With OSA diagnoses rising, CPAP manufacturers design more patient-friendly devices.
Unfortunately, many sleep apnea patients continue to struggle with compliance. From loud devices to units too big for the nightstand, there is no shortage of excuses for why patients don't use their CPAP. Luckily, CPAP manufacturers have risen to the challenge of developing devices to fit any patient's need and comfort level.
Read on to learn about some of the most advanced CPAP devices that you can recommend to your patients and for use in your sleep centers.
Automatic positive airway pressure (APAP) therapy is designed to give patients the minimum pressure necessary at any given time, as well as the ability to automatically change that pressure as the patient's needs change.
All APAP devices are different, each of them relying on different algorithms.

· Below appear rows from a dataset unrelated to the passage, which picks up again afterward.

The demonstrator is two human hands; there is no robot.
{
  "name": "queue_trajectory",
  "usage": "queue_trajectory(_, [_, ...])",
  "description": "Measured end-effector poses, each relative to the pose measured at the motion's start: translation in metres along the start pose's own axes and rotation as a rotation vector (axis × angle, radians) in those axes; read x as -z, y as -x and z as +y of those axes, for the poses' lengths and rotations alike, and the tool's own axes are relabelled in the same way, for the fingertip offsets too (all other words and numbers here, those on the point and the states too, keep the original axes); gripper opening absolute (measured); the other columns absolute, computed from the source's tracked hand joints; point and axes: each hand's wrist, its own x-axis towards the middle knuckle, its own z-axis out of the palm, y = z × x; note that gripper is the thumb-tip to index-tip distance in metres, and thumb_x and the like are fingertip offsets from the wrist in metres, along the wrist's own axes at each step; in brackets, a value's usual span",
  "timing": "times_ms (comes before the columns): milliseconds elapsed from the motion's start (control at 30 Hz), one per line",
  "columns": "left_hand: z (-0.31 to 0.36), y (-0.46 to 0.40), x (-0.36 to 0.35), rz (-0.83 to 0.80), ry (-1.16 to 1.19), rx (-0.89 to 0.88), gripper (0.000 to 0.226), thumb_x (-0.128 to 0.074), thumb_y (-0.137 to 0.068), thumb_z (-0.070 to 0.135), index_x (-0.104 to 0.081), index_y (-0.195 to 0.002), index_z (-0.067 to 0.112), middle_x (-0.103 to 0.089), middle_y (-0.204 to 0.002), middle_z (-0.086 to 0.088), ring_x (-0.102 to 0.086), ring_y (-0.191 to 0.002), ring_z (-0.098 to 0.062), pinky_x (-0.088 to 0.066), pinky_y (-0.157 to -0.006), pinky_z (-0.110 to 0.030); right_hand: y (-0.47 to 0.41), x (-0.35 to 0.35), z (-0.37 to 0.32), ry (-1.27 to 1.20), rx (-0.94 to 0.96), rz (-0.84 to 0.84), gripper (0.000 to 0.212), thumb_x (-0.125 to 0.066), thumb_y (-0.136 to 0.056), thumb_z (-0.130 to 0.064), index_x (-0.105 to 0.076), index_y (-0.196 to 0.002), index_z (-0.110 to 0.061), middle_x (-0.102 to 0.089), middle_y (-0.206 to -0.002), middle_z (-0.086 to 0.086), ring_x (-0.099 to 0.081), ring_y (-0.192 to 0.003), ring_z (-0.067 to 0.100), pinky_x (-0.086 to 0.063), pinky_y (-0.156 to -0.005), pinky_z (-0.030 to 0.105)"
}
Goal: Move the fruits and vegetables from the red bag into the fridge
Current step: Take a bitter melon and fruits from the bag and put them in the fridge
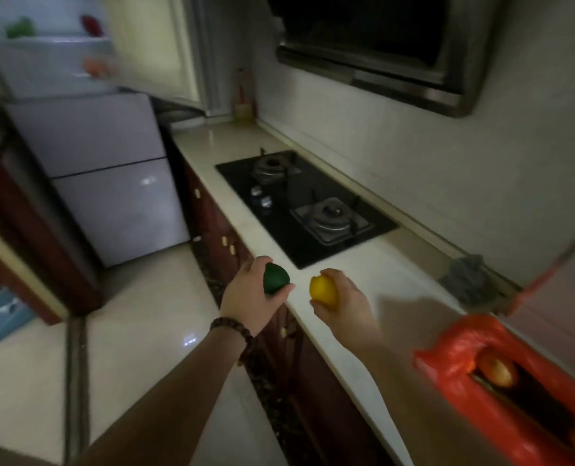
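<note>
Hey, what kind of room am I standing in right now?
A home kitchen, most likely: a two-burner gas stove set into a pale countertop, a range hood above it, and a fridge with its upper door open.

The counter (363, 264) is running along the right wall, with the stove (306, 206) sitting in it below the hood (380, 52). The bag (501, 381) is lying on the counter's near right end, one fruit (496, 369) showing inside. The fridge (88, 146) is standing far left beyond the counter's end, its upper door (155, 45) hanging open. Both hands are hovering over the counter's front edge, between bag and stove.
</note>
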Motion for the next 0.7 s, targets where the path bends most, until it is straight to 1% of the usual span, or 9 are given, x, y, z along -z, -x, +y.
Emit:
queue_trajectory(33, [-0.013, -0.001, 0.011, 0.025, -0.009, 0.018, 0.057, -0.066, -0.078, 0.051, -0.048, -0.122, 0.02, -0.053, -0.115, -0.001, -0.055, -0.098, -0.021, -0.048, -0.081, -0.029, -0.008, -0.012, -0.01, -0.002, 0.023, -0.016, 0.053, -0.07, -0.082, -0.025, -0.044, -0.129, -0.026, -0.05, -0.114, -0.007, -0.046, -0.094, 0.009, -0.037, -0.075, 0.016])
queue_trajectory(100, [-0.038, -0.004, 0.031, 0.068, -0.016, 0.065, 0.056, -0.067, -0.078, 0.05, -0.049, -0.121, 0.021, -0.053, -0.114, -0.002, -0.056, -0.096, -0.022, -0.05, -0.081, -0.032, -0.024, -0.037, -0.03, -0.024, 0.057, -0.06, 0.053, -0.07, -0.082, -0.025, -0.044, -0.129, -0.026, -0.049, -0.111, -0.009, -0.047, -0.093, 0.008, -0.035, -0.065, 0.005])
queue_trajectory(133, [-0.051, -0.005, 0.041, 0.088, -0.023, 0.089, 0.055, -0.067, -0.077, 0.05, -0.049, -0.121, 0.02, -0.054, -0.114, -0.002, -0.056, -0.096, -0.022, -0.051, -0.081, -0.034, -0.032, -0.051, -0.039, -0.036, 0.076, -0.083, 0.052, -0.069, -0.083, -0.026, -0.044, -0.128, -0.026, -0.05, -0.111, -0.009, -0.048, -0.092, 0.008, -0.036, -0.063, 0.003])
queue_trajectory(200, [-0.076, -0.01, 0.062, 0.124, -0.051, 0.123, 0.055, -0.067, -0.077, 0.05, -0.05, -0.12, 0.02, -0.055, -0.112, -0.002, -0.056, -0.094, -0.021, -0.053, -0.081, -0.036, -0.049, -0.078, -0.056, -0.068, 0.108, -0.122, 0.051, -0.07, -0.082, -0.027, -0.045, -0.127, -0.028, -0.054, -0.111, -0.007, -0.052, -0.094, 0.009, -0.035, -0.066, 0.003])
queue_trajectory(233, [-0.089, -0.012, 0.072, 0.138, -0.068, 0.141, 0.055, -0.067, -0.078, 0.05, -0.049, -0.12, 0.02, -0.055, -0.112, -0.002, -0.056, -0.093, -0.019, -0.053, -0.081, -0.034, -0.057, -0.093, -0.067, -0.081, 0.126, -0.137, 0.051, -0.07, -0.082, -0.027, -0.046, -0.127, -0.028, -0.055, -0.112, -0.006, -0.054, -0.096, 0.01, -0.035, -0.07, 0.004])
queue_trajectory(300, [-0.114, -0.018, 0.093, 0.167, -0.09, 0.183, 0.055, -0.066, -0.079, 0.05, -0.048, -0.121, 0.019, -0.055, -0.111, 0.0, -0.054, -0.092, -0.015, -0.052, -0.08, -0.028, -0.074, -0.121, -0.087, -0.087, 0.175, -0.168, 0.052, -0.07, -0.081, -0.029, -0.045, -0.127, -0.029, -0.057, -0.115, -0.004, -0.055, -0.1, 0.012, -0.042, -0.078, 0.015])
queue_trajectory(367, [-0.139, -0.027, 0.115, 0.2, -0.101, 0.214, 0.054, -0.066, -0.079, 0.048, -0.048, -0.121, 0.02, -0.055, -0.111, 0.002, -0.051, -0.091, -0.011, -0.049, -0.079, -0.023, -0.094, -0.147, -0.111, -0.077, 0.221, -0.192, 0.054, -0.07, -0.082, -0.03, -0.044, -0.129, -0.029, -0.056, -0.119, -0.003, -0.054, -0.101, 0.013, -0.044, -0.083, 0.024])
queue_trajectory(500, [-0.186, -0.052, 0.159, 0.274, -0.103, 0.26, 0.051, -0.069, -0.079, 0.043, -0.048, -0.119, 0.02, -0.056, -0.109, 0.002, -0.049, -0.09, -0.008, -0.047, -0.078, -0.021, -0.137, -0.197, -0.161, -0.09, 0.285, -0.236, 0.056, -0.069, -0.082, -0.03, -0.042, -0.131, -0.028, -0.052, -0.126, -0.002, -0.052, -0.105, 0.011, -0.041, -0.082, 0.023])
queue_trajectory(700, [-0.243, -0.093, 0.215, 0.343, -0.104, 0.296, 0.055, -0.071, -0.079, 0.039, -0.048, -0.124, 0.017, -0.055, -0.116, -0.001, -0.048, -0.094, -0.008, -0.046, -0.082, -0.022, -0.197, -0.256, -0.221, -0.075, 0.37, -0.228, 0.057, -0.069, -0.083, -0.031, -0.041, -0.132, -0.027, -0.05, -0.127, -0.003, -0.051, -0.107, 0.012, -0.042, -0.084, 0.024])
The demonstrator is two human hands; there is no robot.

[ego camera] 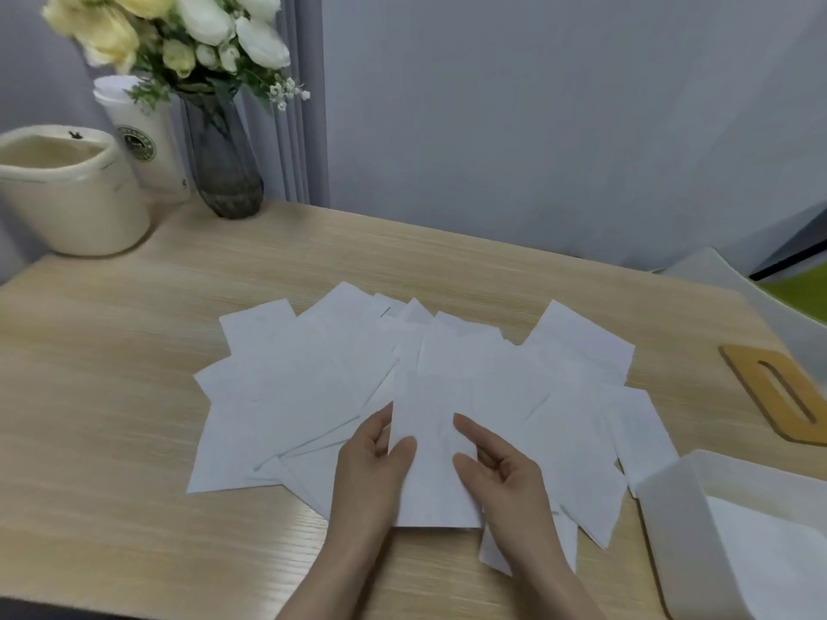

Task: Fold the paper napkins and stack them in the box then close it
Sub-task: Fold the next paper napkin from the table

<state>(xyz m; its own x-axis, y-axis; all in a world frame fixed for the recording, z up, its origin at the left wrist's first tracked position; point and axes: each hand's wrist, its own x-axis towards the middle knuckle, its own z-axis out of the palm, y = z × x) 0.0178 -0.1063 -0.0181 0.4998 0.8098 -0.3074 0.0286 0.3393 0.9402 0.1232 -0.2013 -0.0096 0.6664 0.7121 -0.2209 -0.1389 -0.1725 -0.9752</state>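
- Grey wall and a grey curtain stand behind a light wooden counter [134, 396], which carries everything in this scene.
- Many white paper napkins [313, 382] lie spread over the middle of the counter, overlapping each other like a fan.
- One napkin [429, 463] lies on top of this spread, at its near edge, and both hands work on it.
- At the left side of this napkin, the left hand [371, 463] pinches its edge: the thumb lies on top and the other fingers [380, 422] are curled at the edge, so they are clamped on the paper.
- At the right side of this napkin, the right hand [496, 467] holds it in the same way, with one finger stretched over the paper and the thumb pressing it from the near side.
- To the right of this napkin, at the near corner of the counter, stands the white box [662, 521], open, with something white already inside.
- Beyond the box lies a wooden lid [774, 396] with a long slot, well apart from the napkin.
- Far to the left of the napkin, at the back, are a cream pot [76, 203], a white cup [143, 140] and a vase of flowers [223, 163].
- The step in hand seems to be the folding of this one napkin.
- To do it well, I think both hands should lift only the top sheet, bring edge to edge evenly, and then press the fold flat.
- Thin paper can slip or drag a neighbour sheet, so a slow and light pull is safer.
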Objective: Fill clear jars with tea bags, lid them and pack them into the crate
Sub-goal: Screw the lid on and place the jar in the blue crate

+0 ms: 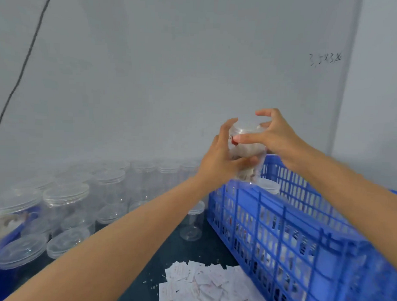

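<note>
I hold a clear jar (pixel 249 152) with tea bags inside up in the air, over the near-left corner of the blue crate (pixel 280 220). My left hand (pixel 219 160) wraps around the jar's body. My right hand (pixel 277 135) grips its clear lid (pixel 248 127) from above, fingers spread around the rim. Inside the crate, the top of one lidded jar (pixel 269 185) shows, and more filled jars are visible through the slats.
Many empty clear jars (pixel 110 185) with lids stand at the left on the dark table. Loose lids (pixel 20 250) lie front left beside a blue bin (pixel 1 238). White tea bags (pixel 202 283) are piled at the front. A wall is close behind.
</note>
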A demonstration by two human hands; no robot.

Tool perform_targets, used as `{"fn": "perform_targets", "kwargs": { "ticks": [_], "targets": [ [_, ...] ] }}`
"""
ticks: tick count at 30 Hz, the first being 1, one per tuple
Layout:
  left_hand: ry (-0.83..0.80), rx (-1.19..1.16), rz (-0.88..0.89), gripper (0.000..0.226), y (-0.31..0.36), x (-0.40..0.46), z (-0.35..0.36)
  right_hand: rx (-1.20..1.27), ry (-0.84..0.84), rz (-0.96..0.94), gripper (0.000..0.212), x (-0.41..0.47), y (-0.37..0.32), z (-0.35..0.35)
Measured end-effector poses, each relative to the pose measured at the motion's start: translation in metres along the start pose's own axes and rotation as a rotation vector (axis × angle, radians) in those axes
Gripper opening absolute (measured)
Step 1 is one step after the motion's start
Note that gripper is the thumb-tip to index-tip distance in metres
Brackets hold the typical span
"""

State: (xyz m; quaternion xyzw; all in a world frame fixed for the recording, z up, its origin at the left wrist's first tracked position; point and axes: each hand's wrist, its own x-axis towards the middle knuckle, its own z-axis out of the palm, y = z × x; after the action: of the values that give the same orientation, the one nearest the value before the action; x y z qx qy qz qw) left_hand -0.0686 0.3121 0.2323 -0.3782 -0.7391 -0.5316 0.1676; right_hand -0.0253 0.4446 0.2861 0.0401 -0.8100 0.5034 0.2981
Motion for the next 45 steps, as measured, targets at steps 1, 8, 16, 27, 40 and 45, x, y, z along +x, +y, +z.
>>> {"fn": "perform_targets", "kwargs": {
  "ticks": [1, 8, 16, 27, 40, 45],
  "targets": [
    [-0.009, 0.0, 0.013, 0.078, 0.003, 0.009, 0.008, -0.019, 0.025, -0.008, 0.089, 0.003, 0.001, -0.01],
    [-0.1, -0.081, 0.012, 0.061, 0.012, 0.043, 0.063, -0.179, 0.123, 0.002, 0.089, 0.009, 0.023, -0.065],
    [-0.362, 0.094, -0.07, 0.067, -0.003, 0.042, 0.102, -0.321, -0.021, 0.271, 0.087, -0.001, 0.078, -0.086],
    [-0.672, 0.46, -0.071, 0.064, -0.016, 0.031, 0.102, -0.237, -0.25, 0.664, 0.073, -0.01, 0.136, -0.072],
    [-0.685, 0.66, 0.199, 0.072, -0.018, 0.032, 0.105, -0.031, -0.364, 0.754, 0.06, -0.012, 0.136, -0.077],
    [-0.685, 0.689, 0.198, 0.084, -0.016, 0.026, 0.102, -0.131, -0.42, 0.744, 0.048, -0.014, 0.131, -0.077]
  ]
}}
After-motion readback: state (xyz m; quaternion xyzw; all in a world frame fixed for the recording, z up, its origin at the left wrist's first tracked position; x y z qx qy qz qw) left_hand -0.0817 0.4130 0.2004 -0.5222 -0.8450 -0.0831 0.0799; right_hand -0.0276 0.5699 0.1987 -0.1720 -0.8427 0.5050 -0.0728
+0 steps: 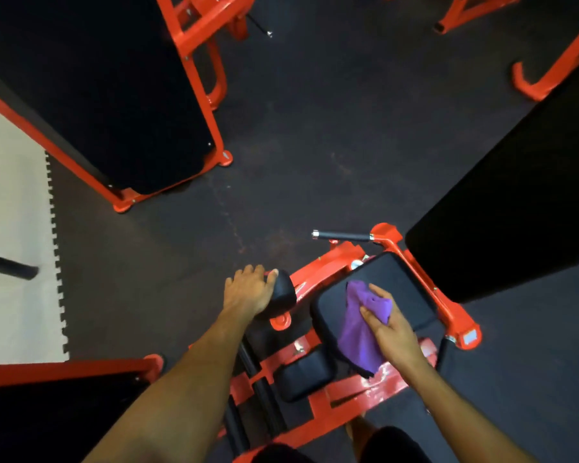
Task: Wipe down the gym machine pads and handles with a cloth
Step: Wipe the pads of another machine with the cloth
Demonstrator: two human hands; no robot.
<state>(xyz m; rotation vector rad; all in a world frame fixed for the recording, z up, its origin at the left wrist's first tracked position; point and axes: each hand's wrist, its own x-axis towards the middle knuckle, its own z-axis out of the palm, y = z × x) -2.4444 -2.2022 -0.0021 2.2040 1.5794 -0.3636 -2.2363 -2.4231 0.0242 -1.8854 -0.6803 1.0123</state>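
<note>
Dark rubber flooring (315, 135) fills the head view, meeting a pale floor (10, 228) along a toothed, interlocking edge at the left. Red-framed gym machines stand around: one with a tall black panel (97, 95) at the far left, another black panel (515, 212) at the right, and red frame legs (532, 81) at the far right.

Near the bottom centre sits a low red-framed machine (348, 392). Its large black seat pad (398, 282) lies just right of centre, with a smaller black pad (301, 375) nearer and to the left, and a black roller pad (281, 292) to the left of the seat. A black grip handle (341, 235) sticks out leftward from the frame at the far side of the seat.

The left hand (248, 289) rests over the roller pad, its fingers curled round the top of it. The right hand (388, 325) pinches a purple cloth (361, 325) between thumb and fingers and holds it against the near-left part of the seat pad; the cloth's loose end hangs over the pad's near edge toward the red frame. How firmly the cloth presses on the pad is hard to judge from this angle.
</note>
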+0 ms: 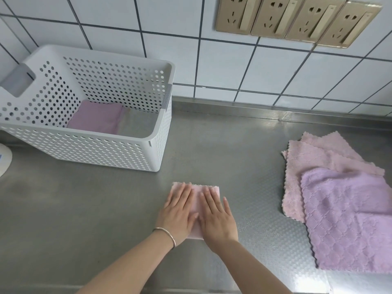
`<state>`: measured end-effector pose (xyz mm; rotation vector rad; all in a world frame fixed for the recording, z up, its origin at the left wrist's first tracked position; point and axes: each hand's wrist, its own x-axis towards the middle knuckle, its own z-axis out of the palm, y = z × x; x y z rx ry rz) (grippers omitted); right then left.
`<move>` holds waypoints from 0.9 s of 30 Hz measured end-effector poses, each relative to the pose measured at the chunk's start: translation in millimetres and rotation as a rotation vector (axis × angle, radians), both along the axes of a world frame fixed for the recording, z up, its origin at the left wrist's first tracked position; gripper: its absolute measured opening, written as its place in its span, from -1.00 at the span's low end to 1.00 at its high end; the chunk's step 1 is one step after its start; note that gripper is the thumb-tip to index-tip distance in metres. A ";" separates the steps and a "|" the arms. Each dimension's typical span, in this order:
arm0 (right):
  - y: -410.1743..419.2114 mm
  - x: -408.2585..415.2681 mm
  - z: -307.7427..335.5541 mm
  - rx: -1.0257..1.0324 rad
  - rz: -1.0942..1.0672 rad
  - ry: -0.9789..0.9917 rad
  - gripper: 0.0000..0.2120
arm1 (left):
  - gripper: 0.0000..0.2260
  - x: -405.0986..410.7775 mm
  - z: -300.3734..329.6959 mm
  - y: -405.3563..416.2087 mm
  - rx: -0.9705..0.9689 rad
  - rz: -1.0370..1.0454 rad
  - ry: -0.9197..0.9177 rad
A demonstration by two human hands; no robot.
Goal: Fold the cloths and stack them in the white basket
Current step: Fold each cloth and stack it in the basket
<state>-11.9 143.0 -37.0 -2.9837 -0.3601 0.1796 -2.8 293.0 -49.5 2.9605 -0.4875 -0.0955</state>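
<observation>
A small folded pink cloth lies on the steel counter in front of me. My left hand and my right hand both rest flat on top of it, fingers spread, side by side, covering most of it. The white perforated basket stands at the back left, and a folded purple cloth lies on its floor at the left. To the right lies a loose pile: a flat purple cloth on top of pink cloths.
The steel counter runs up to a white tiled wall with a row of gold sockets. A white round object shows at the left edge. The counter's front edge is at the bottom of the view.
</observation>
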 end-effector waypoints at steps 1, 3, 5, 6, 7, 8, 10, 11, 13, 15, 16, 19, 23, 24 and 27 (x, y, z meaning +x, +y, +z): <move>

One of the more advanced APAP models improves therapy by reducing pressure-related side effects such as dry nose, sinus congestion, sore throat and sleep disturbance. In fact, researchers discovered that sleep apnea patients using pressures over 10 cmH2O used APAP more often and longer than traditional CPAP. This same device has been shown to provide therapy at pressures 37 percent lower than standard CPAP.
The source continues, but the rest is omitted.